A nivel local, el Ayuntamiento de Burjassot ha mencionado la posibilidad de configurar un pequeño anillo verde urbano conectando la nueva vía verde con otros espacios verdes del municipio. En particular, la Vía Verde del Empalme enlaza ya con el histórico paseo de la Acequia de Moncada, un camino peatonal ajardinado que acompaña a la acequia madre y que rodea parte del casco urbano. La integración de ambos recorridos permitiría trazar una ruta circular dentro de Burjassot: por ejemplo, ir desde el parque de La Granja o el centro del pueblo hasta la huerta por la acequia, retornar por la vía verde y completar así un circuito saludable. Esta idea de conectar parques, huerta y vía verde entronca con la visión de un Burjassot más verde e interconectado. Es de esperar que en próximos años se señalicen y acondicionen mejor estos enlaces, creando sinergias entre las distintas zonas verdes locales.
Por último, no se descarta que en el futuro surjan nuevos proyectos inspirados en la vía verde. El éxito de esta iniciativa puede animar a otros municipios vecinos a emprender actuaciones similares de recuperación de espacios ferroviarios en desuso. Incluso se ha planteado políticamente la ambiciosa propuesta de extender el bulevar verde hacia la ciudad de Valencia, uniendo ambos municipios. En mayo de 2023 se presentó una idea para conectar Valencia y Burjassot mediante un gran corredor verde, coincidiendo con el soterramiento completo de las líneas 1 y 2 de Metrovalencia en el área metropolitana. Este proyecto tendría un coste estimado de 84 millones de euros y transformaría la actual vía del metro (Pista de Ademuz) en un bulevar ajardinado continuo hasta el núcleo de Valencia.
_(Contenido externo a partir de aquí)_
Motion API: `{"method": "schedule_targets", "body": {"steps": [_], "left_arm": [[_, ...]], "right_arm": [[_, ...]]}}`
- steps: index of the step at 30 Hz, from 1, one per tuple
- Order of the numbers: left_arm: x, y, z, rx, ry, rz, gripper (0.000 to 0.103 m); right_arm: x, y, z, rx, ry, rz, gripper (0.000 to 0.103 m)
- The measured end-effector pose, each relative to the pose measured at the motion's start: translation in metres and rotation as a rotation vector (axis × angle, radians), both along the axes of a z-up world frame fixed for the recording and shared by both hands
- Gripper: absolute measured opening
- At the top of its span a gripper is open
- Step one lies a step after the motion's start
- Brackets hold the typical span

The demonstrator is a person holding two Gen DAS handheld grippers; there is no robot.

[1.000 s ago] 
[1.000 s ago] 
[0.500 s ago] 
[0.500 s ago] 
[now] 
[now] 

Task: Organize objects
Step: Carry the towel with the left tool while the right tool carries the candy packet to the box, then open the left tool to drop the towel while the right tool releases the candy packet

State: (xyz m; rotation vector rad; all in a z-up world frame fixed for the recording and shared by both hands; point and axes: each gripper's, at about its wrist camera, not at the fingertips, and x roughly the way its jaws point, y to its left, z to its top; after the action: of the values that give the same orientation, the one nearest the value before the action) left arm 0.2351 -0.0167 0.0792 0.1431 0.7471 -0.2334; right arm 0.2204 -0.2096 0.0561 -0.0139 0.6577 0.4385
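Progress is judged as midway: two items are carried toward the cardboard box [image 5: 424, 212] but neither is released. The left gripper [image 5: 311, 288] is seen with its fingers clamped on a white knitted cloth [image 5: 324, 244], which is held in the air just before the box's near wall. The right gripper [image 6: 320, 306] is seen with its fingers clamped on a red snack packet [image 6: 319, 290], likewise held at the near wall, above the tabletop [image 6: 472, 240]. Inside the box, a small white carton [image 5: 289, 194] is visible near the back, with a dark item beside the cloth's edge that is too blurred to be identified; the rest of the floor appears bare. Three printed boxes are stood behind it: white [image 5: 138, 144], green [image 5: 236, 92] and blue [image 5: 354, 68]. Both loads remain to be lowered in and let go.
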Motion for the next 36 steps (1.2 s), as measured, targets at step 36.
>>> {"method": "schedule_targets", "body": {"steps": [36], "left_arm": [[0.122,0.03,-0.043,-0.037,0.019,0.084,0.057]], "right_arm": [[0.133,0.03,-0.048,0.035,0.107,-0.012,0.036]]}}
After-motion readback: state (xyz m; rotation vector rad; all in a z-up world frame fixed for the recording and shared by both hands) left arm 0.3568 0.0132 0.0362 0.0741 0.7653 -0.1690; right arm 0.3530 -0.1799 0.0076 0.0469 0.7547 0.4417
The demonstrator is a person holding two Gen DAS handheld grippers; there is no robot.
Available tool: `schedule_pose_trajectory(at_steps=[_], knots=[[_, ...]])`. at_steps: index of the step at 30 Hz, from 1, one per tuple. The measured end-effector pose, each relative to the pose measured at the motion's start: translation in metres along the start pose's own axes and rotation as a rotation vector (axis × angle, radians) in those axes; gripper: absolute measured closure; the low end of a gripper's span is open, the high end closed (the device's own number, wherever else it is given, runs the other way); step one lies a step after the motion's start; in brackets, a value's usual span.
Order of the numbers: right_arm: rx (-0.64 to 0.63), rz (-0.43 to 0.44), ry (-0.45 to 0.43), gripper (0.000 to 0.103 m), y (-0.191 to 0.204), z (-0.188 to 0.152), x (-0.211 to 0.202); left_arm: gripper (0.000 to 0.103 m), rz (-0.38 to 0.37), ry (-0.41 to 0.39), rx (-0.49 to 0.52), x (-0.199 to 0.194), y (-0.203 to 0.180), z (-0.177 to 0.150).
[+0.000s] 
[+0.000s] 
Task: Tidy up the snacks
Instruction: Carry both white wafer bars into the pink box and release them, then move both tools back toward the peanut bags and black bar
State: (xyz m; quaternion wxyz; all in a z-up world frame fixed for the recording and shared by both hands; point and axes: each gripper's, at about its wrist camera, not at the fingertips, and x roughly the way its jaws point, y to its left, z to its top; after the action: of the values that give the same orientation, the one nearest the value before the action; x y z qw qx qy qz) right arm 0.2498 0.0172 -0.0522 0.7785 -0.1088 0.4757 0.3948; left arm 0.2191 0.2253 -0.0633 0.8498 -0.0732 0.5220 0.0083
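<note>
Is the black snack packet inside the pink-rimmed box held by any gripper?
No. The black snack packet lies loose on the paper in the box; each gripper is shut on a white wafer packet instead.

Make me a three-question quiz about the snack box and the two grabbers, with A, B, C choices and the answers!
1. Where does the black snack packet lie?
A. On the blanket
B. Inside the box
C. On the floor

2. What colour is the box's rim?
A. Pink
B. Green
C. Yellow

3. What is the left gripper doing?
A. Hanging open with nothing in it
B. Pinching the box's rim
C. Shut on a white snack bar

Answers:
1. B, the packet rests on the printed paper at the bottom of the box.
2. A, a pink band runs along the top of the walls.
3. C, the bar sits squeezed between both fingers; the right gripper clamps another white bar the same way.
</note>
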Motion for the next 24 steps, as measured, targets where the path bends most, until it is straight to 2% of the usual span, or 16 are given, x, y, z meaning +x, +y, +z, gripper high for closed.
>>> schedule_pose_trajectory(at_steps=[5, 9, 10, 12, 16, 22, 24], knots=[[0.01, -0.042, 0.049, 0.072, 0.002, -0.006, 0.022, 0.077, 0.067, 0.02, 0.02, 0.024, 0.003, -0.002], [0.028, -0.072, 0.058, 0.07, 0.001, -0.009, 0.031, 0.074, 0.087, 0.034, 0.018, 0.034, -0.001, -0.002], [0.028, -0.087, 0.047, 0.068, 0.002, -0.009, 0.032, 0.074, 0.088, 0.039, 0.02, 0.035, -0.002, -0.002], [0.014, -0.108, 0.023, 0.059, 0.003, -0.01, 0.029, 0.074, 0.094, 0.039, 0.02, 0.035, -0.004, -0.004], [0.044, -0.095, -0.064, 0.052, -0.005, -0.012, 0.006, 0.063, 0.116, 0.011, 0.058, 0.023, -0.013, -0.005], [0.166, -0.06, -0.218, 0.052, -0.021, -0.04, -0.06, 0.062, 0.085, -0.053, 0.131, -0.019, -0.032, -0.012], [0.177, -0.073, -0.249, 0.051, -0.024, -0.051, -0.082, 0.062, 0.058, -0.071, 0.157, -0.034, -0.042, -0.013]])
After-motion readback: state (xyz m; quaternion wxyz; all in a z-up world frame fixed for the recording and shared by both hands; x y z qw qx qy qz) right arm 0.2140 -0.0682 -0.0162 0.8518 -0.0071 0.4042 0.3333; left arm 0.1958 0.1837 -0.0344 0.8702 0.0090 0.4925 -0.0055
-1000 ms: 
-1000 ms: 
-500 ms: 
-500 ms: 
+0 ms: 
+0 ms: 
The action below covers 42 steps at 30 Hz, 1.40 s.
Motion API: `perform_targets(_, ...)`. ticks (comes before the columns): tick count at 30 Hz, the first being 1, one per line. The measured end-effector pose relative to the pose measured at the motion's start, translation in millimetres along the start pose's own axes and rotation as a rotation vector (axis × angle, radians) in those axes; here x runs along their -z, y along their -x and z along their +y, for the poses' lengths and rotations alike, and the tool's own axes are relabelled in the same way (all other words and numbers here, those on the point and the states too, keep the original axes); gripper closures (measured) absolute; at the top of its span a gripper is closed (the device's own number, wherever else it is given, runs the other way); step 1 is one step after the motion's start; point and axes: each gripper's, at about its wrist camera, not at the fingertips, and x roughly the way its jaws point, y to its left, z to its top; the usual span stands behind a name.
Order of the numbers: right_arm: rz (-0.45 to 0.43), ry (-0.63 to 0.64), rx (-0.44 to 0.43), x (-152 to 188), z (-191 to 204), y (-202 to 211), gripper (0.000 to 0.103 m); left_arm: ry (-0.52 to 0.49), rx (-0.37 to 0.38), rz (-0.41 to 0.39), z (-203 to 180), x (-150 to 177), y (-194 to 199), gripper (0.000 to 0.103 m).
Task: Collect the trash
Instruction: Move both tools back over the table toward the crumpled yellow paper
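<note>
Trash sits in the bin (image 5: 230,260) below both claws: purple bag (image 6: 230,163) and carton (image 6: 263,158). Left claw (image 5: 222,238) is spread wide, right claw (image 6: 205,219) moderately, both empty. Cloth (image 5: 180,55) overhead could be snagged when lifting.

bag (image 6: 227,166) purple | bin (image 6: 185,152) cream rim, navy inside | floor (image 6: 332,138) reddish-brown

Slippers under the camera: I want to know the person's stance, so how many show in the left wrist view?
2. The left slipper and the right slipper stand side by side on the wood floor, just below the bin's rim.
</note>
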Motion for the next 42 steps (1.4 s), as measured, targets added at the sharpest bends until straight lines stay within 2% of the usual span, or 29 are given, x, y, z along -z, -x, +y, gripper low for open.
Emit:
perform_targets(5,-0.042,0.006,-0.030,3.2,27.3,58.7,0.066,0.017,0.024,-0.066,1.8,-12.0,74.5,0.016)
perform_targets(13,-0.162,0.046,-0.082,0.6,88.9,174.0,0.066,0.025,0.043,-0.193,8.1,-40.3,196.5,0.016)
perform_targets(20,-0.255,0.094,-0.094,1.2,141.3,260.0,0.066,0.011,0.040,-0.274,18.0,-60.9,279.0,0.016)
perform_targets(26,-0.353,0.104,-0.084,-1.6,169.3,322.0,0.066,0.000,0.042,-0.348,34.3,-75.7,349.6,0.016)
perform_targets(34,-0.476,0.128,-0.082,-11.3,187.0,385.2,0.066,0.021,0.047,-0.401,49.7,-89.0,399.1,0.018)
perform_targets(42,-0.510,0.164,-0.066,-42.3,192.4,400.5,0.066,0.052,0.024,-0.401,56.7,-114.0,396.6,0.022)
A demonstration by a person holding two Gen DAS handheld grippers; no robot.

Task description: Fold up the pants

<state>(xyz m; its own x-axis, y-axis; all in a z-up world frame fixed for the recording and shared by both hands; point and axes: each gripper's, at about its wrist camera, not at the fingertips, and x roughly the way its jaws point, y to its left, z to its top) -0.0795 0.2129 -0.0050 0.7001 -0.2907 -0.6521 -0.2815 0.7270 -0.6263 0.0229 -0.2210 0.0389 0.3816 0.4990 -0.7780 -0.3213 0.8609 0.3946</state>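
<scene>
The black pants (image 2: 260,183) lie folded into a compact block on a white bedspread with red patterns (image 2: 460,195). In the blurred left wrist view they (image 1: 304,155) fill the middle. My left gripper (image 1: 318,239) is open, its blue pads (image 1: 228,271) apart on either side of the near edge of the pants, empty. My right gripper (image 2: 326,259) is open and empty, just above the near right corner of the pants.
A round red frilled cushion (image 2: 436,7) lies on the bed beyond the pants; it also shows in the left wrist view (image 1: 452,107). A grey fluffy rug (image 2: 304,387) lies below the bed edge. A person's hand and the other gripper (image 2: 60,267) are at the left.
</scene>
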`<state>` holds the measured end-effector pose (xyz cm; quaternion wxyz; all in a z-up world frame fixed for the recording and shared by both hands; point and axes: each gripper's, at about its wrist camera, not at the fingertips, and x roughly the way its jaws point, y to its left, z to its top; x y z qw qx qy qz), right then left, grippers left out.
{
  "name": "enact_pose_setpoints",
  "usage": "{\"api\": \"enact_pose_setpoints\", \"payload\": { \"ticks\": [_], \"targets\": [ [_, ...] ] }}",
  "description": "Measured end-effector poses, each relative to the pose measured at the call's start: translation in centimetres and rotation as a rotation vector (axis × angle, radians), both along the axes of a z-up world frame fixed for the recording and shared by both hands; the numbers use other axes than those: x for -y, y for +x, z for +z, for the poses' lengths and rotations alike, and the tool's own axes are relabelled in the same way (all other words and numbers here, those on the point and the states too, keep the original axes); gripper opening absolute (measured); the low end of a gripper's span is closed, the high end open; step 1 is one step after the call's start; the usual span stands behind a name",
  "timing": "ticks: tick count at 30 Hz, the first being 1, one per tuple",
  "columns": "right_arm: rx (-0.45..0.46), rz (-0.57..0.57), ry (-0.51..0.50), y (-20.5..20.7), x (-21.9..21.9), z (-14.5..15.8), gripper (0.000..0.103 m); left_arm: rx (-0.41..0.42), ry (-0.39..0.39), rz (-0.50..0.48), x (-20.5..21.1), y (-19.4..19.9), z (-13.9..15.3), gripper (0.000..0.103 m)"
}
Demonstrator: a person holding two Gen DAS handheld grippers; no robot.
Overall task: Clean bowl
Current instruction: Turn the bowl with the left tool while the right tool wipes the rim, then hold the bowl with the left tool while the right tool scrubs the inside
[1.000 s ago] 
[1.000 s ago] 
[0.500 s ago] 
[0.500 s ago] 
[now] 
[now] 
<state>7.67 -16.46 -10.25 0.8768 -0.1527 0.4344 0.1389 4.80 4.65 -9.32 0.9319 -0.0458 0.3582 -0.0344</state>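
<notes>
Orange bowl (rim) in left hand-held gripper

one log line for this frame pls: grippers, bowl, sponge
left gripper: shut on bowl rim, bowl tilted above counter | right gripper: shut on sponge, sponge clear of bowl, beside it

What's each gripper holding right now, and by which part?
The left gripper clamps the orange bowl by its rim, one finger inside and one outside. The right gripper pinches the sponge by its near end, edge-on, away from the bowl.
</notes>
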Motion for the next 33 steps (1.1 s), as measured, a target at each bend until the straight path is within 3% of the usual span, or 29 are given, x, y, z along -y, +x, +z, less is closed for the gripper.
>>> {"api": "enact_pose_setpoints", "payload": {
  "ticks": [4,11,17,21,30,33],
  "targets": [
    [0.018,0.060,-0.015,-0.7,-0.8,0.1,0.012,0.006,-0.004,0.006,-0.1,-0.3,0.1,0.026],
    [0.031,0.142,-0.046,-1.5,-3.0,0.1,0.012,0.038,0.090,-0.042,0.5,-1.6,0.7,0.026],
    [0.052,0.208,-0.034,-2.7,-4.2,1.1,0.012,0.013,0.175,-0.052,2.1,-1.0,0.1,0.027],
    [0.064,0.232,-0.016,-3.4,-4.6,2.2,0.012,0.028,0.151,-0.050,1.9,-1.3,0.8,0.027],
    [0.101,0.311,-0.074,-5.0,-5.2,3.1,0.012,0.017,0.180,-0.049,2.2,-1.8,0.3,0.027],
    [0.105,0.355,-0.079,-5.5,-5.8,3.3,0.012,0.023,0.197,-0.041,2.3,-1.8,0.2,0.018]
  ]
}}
Si bien por ahora es solo una propuesta en estudio, refleja la tendencia a imaginar ciudades más verdes y mejor conectadas, en la cual la experiencia de Burjassot sirve de referente.
En conclusión, la Vía Verde de Burjassot no es solo una obra terminada sino un proyecto vivo y con proyección. Tras convertir un antiguo tramo ferroviario en un paseo verde modélico, el municipio mira hacia adelante con la intención de ampliarlo, enriquecerlo e integrarlo en redes mayores. Para el visitante nacional interesado en el cicloturismo o el senderismo urbano, esta vía verde ya supone un atractivo singular: un rincón donde sentir el pulso de un pueblo valenciano, su huerta y su modernización sostenible. Y en los próximos años, este atractivo no hará sino crecer, a medida que la vegetación madure y que nuevas conexiones amplíen las posibilidades de recorrido. Burjassot ha demostrado cómo, con visión y colaboración institucional, una necesidad urbana puede convertirse en oportunidad: donde antes pasaba un tren, hoy florece un camino verde que invita a descubrir y disfrutar. ¡La Vía Verde de Burjassot os espera para recorrerla y vivirla en vuestro próximo viaje a Valencia!